We should have no illusions about the work ahead of us. Reforming our schools; changing the way we use energy; reducing our deficit – none of this is easy. All of it will take time. And it will be harder because we will argue about everything. The cost. The details. The letter of every law.

Of course, some countries don’t have this problem. If the central government wants a railroad, they get a railroad – no matter how many homes are bulldozed. If they don’t want a bad story in the newspaper, it doesn’t get written.

And yet, as contentious and frustrating and messy as our democracy can sometimes be, I know there isn’t a person here who would trade places with any other nation on Earth.

We may have differences in policy, but we all believe in the rights enshrined in our Constitution. We may have different opinions, but we believe in the same promise that says this is a place where you can make it if you try. We may have different backgrounds, but we believe in the same dream that says this is a country where anything’s possible. No matter who you are. No matter where you come from.

That dream is why I can stand here before you tonight.
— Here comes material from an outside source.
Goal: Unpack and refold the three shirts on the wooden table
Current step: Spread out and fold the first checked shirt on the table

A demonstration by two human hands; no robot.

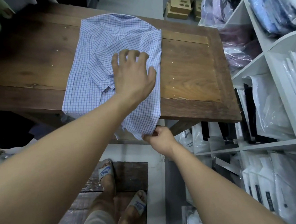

That dream is why a working class kid from Scranton can stand behind me.  That dream is why someone who began by sweeping the floors of his father’s Cincinnati bar can preside as Speaker of the House in the greatest nation on Earth.

That dream – that American Dream – is what drove the Allen Brothers to reinvent their roofing company for a new era. It’s what drove those students at Forsyth Tech to learn a new skill and work towards the future. And that dream is the story of a small business owner named Brandon Fisher.

Brandon started a company in Berlin, Pennsylvania that specializes in a new kind of drilling technology. One day last summer, he saw the news that halfway across the world, 33 men were trapped in a Chilean mine, and no one knew how to save them.

But Brandon thought his company could help. And so he designed a rescue that would come to be known as Plan B. His employees worked around the clock to manufacture the necessary drilling equipment. And Brandon left for Chile.

Along with others, he began drilling a 2,000 foot hole into the ground, working three or four days at a time with no sleep. Thirty-seven days later, Plan B succeeded, and the miners were rescued. But because he didn’t want all of the attention, Brandon wasn’t there when the miners emerged. He had already gone home, back to work on his next project.

Later, one of his employees said of the rescue, “We proved that Center Rock is a little company, but we do big things.”

We do big things.

From the earliest days of our founding, America has been the story of ordinary people who dare to dream. That’s how we win the future.

We are a nation that says, “I might not have a lot of money, but I have this great idea for a new company. I might not come from a family of college graduates, but I will be the first to get my degree. I might not know those people in trouble, but I think I can help them, and I need to try. I’m not sure how we’ll reach that better place beyond the horizon, but I know we’ll get there. I know we will.”

We do big things.

The idea of America endures. Our destiny remains our choice. And tonight, more than two centuries later, it is because of our people that our future is hopeful, our journey goes forward, and the state of our union is strong.

Thank you, God Bless You, and may God Bless the United States of America.